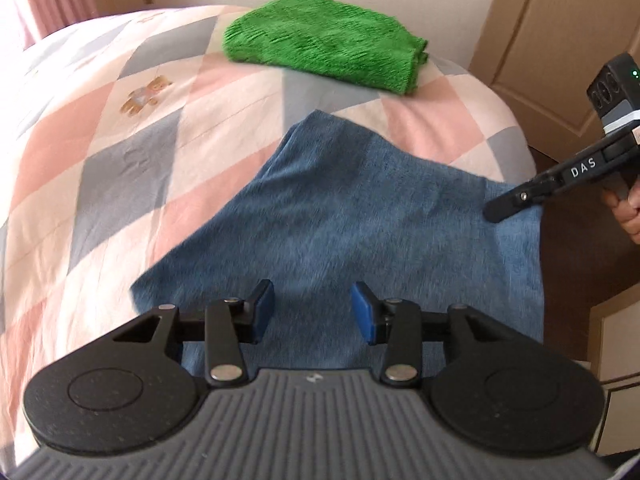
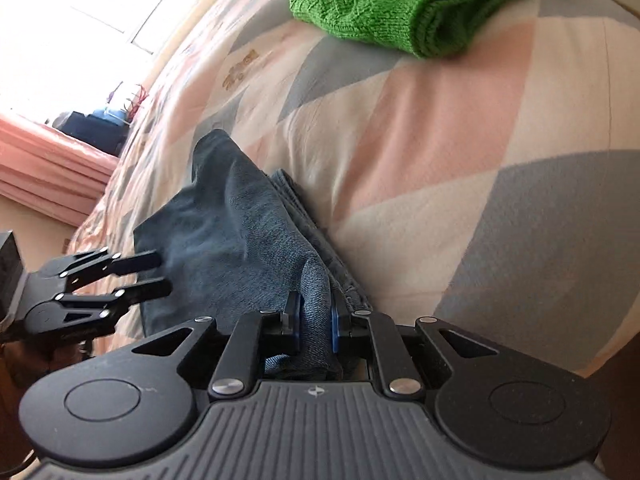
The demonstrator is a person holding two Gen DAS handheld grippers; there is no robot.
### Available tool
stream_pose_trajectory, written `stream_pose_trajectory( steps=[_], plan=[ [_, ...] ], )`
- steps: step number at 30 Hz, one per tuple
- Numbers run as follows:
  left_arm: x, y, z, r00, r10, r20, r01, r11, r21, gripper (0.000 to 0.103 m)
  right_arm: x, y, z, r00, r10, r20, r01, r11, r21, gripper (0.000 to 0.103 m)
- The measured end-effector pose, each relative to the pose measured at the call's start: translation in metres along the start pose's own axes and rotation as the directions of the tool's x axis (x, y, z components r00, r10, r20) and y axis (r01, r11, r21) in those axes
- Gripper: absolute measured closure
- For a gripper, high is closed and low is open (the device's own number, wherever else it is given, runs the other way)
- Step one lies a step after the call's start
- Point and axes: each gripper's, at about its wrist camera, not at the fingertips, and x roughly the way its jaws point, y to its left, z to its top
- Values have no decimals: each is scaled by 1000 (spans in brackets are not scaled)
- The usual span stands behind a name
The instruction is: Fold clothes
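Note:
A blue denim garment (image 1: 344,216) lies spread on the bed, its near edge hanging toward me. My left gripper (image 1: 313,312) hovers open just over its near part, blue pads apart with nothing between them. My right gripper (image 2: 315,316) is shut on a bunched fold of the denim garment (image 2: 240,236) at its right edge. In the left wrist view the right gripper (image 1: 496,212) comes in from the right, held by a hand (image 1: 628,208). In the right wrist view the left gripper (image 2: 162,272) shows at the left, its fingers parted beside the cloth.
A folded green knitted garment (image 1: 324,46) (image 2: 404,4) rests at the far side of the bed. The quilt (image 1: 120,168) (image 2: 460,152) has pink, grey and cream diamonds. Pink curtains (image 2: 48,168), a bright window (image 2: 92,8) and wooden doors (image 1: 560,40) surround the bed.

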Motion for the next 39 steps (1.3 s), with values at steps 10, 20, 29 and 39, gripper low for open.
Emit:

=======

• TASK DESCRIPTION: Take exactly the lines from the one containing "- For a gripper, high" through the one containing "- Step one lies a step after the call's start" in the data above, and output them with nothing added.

• EXERCISE RESPONSE:
- For a gripper, high is closed and low is open (the device's own number, wherever else it is given, runs the other way)
- Step one lies a step after the call's start

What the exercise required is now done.